Recent progress in Artificial Intelligence (AI) and Machine Learning has shown how large-scale labeled data can be leveraged to train effective and powerful supervised models.

When the underlying training data has data quality issues related to representativeness (i.e., unbalanced datasets), the risk is that the models trained on such data will mirror and amplify existing human bias. This will result in potentially critical fairness issues, such as the discrimination of certain segments of the population represented by the data.

For example, an image labelling task aimed to identify the job of people by looking at a picture, may lead to a female individual in medical attire to be labelled as 'nurse' rather than as 'doctor'. Such fairness issue is generated by underlying data quality issues (e.g., unbalanced, biased, and incomplete training datasets that lead to models which make unfair decisions).

The AI research community has looked at issues of fairness and at increasing the level of explainability of AI decisions in order to increase end-user trust in the system. The reason of such errors is the use of an unbalanced training dataset that under-represents certain parts of the population.
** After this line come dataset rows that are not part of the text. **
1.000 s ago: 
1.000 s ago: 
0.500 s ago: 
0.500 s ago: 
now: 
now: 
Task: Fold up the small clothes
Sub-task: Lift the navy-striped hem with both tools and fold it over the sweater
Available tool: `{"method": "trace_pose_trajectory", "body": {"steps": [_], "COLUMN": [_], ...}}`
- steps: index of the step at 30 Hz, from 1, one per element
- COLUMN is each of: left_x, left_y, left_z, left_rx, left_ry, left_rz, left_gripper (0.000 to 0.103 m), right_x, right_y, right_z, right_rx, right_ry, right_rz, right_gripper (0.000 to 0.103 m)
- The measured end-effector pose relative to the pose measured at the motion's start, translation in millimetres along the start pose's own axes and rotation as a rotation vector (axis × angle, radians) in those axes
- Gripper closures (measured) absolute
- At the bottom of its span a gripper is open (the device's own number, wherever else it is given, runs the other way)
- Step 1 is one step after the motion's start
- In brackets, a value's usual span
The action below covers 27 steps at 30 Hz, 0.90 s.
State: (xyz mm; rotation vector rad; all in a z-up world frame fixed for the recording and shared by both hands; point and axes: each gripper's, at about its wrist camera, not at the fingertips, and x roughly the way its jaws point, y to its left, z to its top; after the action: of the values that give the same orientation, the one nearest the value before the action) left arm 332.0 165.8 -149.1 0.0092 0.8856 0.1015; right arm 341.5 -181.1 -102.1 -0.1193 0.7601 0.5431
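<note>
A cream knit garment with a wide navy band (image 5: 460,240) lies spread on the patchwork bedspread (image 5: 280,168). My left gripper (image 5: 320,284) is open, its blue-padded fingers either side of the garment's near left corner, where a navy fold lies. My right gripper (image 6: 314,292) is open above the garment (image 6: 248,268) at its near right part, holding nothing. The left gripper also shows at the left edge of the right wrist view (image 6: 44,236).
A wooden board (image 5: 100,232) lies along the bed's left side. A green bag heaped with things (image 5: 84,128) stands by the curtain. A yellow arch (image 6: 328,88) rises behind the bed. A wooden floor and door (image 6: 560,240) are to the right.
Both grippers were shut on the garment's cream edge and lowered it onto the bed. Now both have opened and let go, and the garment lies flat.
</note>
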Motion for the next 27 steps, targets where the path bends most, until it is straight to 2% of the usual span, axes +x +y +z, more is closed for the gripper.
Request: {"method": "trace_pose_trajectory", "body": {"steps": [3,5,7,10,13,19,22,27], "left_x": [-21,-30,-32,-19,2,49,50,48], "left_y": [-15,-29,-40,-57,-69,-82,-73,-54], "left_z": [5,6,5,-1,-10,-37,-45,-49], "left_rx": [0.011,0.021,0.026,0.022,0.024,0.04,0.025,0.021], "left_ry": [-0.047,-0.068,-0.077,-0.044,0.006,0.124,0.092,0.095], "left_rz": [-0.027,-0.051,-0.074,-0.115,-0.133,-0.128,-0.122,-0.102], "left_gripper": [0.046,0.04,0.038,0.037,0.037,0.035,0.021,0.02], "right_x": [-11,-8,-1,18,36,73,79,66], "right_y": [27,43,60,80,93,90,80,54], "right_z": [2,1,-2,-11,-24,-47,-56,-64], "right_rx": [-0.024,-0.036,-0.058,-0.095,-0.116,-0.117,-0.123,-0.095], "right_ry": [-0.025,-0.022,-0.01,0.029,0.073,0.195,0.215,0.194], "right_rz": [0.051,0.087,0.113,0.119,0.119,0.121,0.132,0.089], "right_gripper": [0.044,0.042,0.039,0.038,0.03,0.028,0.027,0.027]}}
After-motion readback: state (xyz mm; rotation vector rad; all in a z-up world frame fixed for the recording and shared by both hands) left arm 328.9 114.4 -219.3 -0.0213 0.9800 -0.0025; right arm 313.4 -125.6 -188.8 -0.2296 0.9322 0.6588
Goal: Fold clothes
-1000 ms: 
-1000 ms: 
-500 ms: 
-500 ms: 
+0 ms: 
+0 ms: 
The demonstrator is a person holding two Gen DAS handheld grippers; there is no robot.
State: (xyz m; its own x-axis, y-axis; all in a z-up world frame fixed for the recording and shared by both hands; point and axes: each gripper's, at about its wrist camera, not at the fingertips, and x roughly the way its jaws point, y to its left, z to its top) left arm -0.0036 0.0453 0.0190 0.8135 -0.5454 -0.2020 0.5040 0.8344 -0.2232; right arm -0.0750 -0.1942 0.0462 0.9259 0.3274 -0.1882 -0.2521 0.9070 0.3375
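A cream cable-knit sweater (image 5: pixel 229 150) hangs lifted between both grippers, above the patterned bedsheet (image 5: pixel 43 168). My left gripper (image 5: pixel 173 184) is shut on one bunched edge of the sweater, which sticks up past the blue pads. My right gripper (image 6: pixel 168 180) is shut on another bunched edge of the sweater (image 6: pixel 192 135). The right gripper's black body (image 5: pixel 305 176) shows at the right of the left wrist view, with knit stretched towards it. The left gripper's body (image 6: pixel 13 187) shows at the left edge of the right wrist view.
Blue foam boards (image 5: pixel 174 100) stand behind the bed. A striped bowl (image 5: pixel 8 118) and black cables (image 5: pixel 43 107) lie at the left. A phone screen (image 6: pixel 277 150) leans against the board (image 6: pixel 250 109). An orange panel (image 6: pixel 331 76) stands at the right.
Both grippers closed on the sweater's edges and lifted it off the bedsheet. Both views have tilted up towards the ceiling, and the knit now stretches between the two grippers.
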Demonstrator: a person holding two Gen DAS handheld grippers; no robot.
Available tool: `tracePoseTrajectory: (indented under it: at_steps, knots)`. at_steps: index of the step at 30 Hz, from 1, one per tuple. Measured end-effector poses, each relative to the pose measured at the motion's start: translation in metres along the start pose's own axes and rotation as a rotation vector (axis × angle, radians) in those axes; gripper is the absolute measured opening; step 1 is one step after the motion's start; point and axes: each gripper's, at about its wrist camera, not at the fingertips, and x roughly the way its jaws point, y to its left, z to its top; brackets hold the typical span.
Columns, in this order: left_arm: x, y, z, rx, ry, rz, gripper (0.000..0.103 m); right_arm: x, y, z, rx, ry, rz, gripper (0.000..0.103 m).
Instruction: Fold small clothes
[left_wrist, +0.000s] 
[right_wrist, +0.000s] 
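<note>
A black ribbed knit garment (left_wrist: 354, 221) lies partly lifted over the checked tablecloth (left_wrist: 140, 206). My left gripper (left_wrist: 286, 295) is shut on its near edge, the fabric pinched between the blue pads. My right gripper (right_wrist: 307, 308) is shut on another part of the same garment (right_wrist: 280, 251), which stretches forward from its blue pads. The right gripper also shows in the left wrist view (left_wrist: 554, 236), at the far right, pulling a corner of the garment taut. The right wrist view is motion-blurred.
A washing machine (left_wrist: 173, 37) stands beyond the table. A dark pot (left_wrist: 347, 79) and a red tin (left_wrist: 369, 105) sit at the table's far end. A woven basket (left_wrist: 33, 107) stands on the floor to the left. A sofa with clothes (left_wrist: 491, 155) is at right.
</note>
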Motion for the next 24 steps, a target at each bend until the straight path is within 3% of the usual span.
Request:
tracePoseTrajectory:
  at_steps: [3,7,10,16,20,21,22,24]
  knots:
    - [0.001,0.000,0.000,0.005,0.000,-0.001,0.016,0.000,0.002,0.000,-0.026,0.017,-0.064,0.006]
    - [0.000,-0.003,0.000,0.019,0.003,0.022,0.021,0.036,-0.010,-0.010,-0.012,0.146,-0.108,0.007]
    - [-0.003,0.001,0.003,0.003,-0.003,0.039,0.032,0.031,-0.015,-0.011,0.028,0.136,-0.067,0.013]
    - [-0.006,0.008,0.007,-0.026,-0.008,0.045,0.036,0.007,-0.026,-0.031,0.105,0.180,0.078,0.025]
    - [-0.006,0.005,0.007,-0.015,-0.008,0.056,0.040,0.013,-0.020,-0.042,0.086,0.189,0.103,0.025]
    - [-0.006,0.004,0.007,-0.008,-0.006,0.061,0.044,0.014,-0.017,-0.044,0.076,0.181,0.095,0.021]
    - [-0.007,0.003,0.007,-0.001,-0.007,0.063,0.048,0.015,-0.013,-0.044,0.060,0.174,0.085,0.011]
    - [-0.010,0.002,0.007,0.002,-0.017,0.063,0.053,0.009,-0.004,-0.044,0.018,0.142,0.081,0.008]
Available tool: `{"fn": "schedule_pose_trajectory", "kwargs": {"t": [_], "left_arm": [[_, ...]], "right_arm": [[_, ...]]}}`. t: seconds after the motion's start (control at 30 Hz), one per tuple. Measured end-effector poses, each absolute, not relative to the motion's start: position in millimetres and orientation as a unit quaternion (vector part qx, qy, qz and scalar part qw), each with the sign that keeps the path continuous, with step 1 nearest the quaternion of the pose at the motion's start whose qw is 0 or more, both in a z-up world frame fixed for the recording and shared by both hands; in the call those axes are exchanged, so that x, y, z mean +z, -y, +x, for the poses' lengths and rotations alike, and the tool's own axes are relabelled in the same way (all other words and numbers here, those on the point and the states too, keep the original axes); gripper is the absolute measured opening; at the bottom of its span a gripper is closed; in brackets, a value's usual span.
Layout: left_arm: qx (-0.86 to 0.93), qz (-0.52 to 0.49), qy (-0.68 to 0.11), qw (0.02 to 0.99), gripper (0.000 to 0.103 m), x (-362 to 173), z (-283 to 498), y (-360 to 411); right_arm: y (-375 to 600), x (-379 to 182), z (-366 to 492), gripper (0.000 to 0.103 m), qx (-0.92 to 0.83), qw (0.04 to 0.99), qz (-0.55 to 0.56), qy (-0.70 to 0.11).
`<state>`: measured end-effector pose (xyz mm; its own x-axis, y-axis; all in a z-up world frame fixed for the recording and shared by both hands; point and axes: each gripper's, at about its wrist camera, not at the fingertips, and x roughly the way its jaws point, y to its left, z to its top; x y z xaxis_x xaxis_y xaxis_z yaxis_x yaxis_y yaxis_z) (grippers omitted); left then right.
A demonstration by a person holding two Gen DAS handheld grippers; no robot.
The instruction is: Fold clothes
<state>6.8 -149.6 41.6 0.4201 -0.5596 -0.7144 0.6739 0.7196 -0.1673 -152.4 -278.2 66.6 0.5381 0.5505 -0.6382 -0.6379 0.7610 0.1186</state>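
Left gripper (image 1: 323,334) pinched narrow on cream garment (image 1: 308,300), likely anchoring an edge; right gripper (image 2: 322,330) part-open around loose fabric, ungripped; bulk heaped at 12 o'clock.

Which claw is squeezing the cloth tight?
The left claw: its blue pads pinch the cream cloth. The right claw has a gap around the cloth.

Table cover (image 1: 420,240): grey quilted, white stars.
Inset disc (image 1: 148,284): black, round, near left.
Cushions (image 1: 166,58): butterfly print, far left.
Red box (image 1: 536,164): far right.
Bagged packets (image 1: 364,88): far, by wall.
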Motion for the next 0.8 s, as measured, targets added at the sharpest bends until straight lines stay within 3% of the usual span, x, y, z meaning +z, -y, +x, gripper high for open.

Such blind spots in training datasets (i.e., under-represented parts of the feature space) lead to unknown unknowns problems (i.e., wrong classification decisions done with high algorithmic confidence, and, thus, difficult to stop automatically).

In this project space, we are working on designing "human-in-the-loop" solutions that incorporate both experts and non-experts to make sure datasets are not labelled in a biased way but rather represent well and fairly different parts of the feature space.

Human-in-the-loop systems can feature high transparency, with the accountability of a group of contributors or individual ones. Explainability and interpretability can as well be obtained either by explicit means (i.e., asking contributors for justifications of their annotations) or with an implicit approach (i.e., by monitoring contributors’ behavior).

The research conducted by the lab led by A/Prof Gianluca Demartini aims at building solutions to AI fairness issues by efficiently and effectively incorporating humans-in-the-loop. We investigate how to best combine AI, experts, and non-experts to label data at scale by making sure the difficult cases are handled by humans.